Where a line of the data holds the word "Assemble", copy that line.

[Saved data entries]
• • • • • • •

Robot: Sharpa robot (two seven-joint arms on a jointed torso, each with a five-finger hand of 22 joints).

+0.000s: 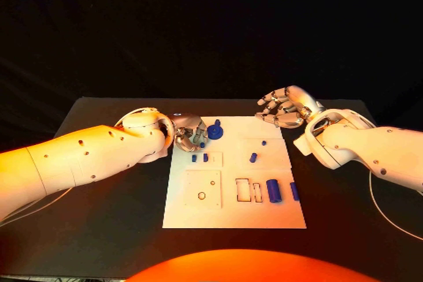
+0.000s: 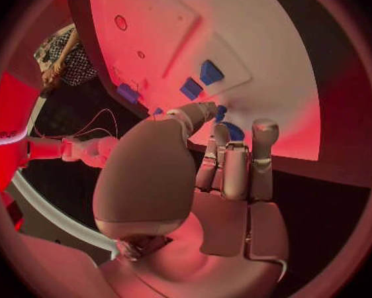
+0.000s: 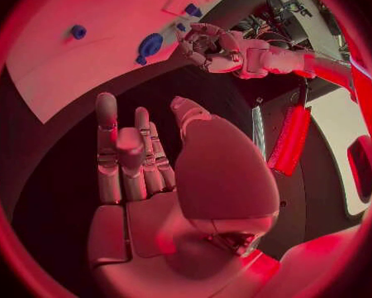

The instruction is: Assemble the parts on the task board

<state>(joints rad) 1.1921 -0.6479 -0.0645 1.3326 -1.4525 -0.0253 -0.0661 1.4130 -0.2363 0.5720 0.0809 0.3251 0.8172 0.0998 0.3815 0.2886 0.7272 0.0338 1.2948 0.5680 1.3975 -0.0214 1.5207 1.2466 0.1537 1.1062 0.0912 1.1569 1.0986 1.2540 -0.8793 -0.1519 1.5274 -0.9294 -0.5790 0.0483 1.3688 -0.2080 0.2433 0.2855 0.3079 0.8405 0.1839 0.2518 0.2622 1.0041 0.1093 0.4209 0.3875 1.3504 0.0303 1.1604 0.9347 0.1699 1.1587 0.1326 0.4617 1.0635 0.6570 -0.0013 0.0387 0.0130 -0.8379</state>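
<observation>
The white task board (image 1: 233, 216) lies in the middle of the table. My left hand (image 1: 187, 137) hovers over its far left corner with fingers curled. In the left wrist view a small blue part (image 2: 233, 131) sits pinched between the thumb and fingertips (image 2: 222, 136). A round blue part with a peg (image 1: 214, 132) stands just beside that hand, apart from it in the right wrist view (image 3: 149, 45). My right hand (image 1: 283, 109) floats above the board's far right corner, fingers loosely bent, holding nothing.
Two small blue pieces (image 1: 200, 158) sit on a raised plate, also in the left wrist view (image 2: 201, 79). Others lie mid-board (image 1: 253, 157). A blue cylinder (image 1: 273, 191) and another piece (image 1: 294, 191) rest at the right, beside rectangular slots (image 1: 242, 190).
</observation>
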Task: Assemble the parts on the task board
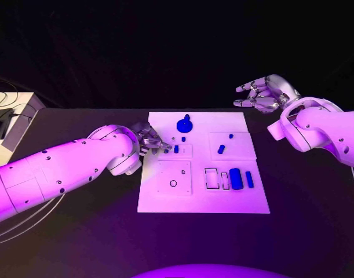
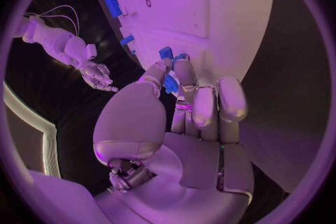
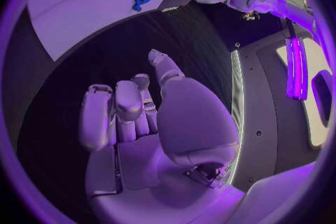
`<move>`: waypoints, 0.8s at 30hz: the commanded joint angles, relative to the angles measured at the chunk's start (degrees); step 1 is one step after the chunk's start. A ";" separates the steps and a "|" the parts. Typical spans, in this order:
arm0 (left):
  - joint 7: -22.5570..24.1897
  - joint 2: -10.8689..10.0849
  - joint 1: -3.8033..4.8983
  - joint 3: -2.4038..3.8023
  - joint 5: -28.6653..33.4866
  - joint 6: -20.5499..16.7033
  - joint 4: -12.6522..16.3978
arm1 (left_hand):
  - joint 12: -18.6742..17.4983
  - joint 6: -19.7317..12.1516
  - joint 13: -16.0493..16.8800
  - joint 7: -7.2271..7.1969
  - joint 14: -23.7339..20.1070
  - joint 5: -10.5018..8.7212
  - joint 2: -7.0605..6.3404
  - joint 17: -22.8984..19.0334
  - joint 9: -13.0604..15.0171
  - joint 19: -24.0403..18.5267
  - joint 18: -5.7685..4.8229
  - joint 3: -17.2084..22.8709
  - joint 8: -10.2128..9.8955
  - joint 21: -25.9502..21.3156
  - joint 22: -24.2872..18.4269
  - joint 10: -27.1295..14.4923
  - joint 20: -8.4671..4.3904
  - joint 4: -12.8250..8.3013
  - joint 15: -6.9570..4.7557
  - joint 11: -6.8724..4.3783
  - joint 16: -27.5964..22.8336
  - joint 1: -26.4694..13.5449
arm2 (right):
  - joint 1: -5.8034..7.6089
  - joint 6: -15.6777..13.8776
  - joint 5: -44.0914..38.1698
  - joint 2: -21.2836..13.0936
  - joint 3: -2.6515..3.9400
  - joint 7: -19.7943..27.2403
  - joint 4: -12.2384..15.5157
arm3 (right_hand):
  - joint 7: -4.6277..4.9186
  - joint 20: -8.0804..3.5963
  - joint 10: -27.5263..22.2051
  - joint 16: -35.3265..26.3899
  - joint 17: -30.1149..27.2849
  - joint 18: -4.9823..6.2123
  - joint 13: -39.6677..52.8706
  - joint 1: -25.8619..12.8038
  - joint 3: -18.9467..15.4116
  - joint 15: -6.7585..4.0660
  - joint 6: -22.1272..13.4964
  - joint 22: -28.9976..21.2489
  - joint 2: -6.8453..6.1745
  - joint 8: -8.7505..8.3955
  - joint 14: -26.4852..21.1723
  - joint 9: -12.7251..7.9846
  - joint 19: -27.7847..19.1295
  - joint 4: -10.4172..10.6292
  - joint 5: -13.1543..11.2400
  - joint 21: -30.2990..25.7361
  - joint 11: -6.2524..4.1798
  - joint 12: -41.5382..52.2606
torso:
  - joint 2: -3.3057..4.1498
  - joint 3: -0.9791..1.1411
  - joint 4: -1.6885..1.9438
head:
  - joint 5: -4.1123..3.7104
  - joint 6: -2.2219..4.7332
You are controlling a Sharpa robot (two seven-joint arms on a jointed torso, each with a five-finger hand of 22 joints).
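Left hand (image 1: 150,140) at the left edge of the board (image 1: 201,200), fingers drawn together around a small blue peg (image 2: 170,84) pinched between thumb and fingertips, as seen in the left wrist view; peg held just above the board's surface, near a small square recess. Right hand (image 1: 265,94) raised off the board's far right corner, well apart from it, fingers loosely spread and slightly curled, holding nothing. Remaining parts on the board: round blue knob (image 1: 184,124) near the far edge, short blue pin (image 1: 221,149) right of centre, two blue bars (image 1: 242,178) in the near right area beside empty slots. Judged step: carrying the peg to its hole. Risk of slip: narrow pinch on a small smooth part, so any tilt of the wrist likely to rotate or drop the peg. Risk of jamming: peg entered off-axis, catching on the hole's rim and lifting or shifting the board. Risk of collision: curled fingers close to neighbouring small parts beside the left hand, so a sideways correction apt to knock them away. Exact alignment of peg to hole not determinable from these views. Board apparently unsecured, with the right hand too far off to steady it.
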 commanded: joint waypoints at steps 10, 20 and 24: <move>-1.62 0.20 -0.61 -0.49 -1.35 3.66 0.03 | -0.19 3.77 -0.29 -3.31 0.26 0.60 -0.04 0.29 0.56 0.26 -1.16 6.75 0.31 0.37 0.35 0.91 0.07 -1.31 0.13 -0.33 0.50 1.21 | -0.07 0.66 -0.05 0.00 0.02 0.62 -0.05 | 0.39 -0.13 0.16 -0.34 -0.05 -0.01 0.11 -0.69 0.01 -0.19 0.14 10.96 0.07 -0.32 0.42 -0.02 4.46 0.06 0.23 -0.40 -0.43 0.22 | -0.06 -0.06 0.05 | -0.19 -0.03; -2.01 -0.15 -0.60 -0.47 -2.19 3.62 0.15 | -0.09 3.70 -0.29 -3.32 0.27 0.67 -0.30 0.29 0.84 0.26 -1.16 7.33 0.56 0.38 0.34 0.93 0.07 -1.30 0.13 -0.33 0.53 1.25 | -0.12 0.64 -0.05 -0.08 0.02 0.63 -0.05 | 0.39 -0.13 0.16 -0.34 -0.05 -0.01 0.11 -0.69 0.01 -0.19 0.14 10.96 0.07 -0.32 0.42 -0.02 4.46 0.06 0.23 -0.40 -0.43 0.22 | 0.00 -0.11 0.03 | -0.17 0.05; -2.04 -0.25 -0.60 -0.45 -2.24 3.67 0.18 | -0.03 3.66 -0.31 -3.31 0.27 0.74 -0.48 0.32 0.94 0.26 -1.16 7.57 0.68 0.40 0.35 0.93 0.10 -1.32 0.14 -0.32 0.56 1.24 | -0.13 0.64 -0.04 -0.10 0.02 0.63 -0.05 | 0.39 -0.13 0.16 -0.34 -0.05 -0.01 0.11 -0.69 0.01 -0.19 0.14 10.96 0.07 -0.32 0.42 -0.02 4.46 0.06 0.23 -0.40 -0.43 0.22 | 0.00 -0.10 0.06 | -0.17 0.08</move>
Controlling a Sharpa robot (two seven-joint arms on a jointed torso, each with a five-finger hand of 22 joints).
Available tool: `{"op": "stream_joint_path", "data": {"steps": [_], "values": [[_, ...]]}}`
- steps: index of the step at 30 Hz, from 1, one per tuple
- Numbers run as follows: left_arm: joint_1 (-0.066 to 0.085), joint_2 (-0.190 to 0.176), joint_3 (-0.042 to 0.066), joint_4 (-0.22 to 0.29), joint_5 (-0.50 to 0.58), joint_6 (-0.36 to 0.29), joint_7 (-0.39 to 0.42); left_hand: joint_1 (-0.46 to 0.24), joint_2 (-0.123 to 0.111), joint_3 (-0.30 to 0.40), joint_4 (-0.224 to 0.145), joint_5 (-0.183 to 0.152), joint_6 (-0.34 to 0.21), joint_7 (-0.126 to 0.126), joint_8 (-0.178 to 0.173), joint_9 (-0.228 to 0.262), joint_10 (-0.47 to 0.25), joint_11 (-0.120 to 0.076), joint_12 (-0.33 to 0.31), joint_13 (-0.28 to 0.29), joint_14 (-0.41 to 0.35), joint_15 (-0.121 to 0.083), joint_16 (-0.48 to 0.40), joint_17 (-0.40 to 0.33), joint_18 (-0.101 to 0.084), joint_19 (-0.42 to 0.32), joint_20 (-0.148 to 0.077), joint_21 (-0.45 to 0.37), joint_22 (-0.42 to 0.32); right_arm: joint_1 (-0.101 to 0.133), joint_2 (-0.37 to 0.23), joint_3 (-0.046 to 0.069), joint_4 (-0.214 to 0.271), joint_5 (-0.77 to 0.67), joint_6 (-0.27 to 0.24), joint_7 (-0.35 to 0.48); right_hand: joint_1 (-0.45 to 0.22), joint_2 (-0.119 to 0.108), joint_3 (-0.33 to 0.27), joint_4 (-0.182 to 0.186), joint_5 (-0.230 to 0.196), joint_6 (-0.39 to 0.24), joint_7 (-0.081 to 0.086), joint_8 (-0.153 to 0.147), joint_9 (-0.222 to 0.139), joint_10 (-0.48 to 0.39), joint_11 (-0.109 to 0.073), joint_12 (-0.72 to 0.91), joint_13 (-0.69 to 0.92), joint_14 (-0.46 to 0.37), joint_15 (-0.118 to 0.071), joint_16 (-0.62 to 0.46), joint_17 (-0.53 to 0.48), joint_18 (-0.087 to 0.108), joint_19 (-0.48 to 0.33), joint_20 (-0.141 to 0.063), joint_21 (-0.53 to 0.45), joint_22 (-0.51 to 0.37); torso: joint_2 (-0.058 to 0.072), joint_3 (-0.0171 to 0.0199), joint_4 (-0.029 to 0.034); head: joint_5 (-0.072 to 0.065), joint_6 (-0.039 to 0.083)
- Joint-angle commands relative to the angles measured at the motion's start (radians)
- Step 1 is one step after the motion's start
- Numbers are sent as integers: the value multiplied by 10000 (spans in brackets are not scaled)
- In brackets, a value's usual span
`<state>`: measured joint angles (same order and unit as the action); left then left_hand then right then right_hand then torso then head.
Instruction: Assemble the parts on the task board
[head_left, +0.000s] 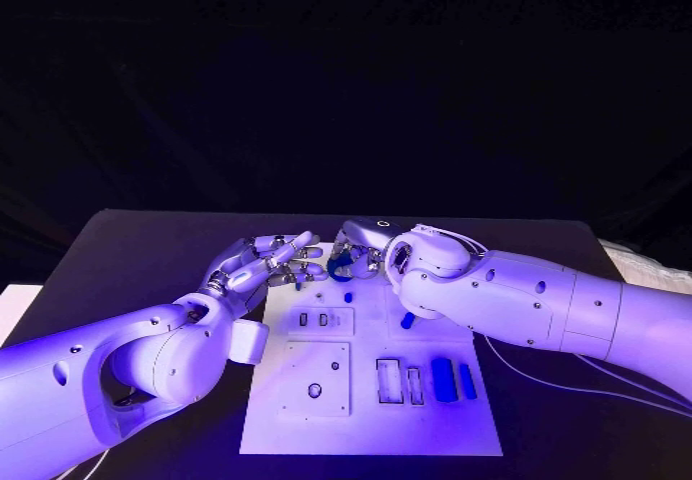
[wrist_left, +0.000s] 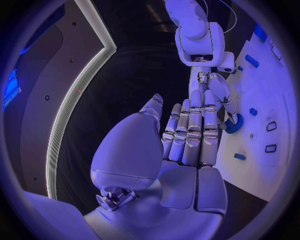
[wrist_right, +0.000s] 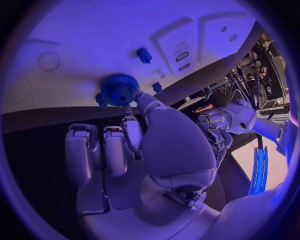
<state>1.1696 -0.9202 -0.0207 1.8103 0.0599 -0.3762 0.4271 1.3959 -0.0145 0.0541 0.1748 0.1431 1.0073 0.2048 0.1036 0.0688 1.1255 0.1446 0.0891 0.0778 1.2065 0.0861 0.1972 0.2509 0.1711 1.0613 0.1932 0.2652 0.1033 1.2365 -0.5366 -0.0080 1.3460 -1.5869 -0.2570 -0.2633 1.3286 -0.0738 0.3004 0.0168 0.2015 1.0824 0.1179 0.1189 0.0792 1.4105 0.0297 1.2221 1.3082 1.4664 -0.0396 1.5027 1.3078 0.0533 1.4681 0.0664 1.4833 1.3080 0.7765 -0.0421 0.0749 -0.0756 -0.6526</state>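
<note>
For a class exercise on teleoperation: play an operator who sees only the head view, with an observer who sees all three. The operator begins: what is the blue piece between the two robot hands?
Observer: It is a toothed blue gear; the right wrist view shows its teeth.
Operator: Which robot hand holds it?
Observer: The right robot hand pinches it at its fingertips.
Operator: And the left robot hand?
Observer: In the left wrist view, the left robot hand has its fingers straight and side by side, with nothing in its palm.
</note>
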Motion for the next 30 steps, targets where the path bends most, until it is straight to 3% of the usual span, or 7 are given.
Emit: {"op": "stream_joint_path", "data": {"steps": [1,6,13,22,26,30], "values": [[12,8,9,38,20,200,34,68,29,1,-82,-39,34,10,-65,3,62,-8,-37,10,-33,19,-79,38,118,62,36,-52,-21,-44,-13,-36,-23,5,303,112,-88,-164,37,18,-32,-189,53,-108,-54,-124,38,-162,-122,821,-10,59,1504,-97,102,-30,6,561,5,5,-8,-3,-6],[12,2,9,43,20,194,29,68,29,1,-82,-39,34,10,-65,3,62,-8,-37,10,-33,19,-79,38,118,62,36,-52,-21,-46,-27,-40,-56,46,153,155,-256,-374,-22,-3,-1,-1018,283,-563,-166,-317,240,-547,-363,836,153,112,1601,-96,85,100,-13,535,2,9,6,-25,-10],[12,1,9,36,20,190,18,65,30,-4,-84,-41,29,13,-71,2,57,-4,-46,9,-35,20,-85,45,117,63,37,-55,-23,-53,-81,-42,-41,115,-166,262,-451,-581,-346,80,-41,-1893,438,-594,-159,-469,391,-806,-506,849,298,162,1694,-89,71,254,-26,517,4,11,7,-27,3],[12,-2,9,31,20,185,13,63,31,-9,-85,-41,23,17,-78,1,51,-1,-55,7,-36,21,-91,52,117,63,37,-58,-25,-116,-316,-41,108,315,-304,327,-455,-535,-462,143,70,-1719,412,-500,-102,-422,379,-721,-432,855,304,185,1734,-93,89,279,-9,553,5,13,4,-23,-4],[12,-5,9,30,20,177,13,60,33,-16,-89,-42,13,22,-89,-1,40,4,-70,5,-38,25,-100,62,116,64,39,-64,-29,-131,-426,-40,129,512,-99,308,-496,-460,-523,214,225,-1472,366,-412,-63,-368,341,-625,-351,857,277,193,1749,-93,95,264,-4,563,7,8,7,-33,-4],[12,-9,9,31,20,169,11,60,33,-17,-89,-42,12,23,-90,-1,39,5,-72,4,-39,25,-101,64,116,64,39,-65,-29,-139,-468,-40,76,867,334,220,-1075,-203,-703,711,364,-1293,327,-374,-55,-297,319,-505,-249,867,259,218,1795,-99,108,245,8,589,4,7,4,-14,-25]]}}
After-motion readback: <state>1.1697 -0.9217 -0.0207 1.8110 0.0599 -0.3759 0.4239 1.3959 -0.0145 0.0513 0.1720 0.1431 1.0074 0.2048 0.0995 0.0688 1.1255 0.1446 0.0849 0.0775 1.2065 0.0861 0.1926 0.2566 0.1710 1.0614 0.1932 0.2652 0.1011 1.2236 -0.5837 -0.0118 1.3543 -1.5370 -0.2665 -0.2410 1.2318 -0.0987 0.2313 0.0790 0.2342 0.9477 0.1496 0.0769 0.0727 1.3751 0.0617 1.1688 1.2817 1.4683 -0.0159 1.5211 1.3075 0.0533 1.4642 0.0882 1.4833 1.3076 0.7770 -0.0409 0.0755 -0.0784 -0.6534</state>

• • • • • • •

● **Your solution**
The instruction is: Assemble the parts on the task board
Task: Assemble the parts on the task board
Instruction: Assemble the parts on the task board

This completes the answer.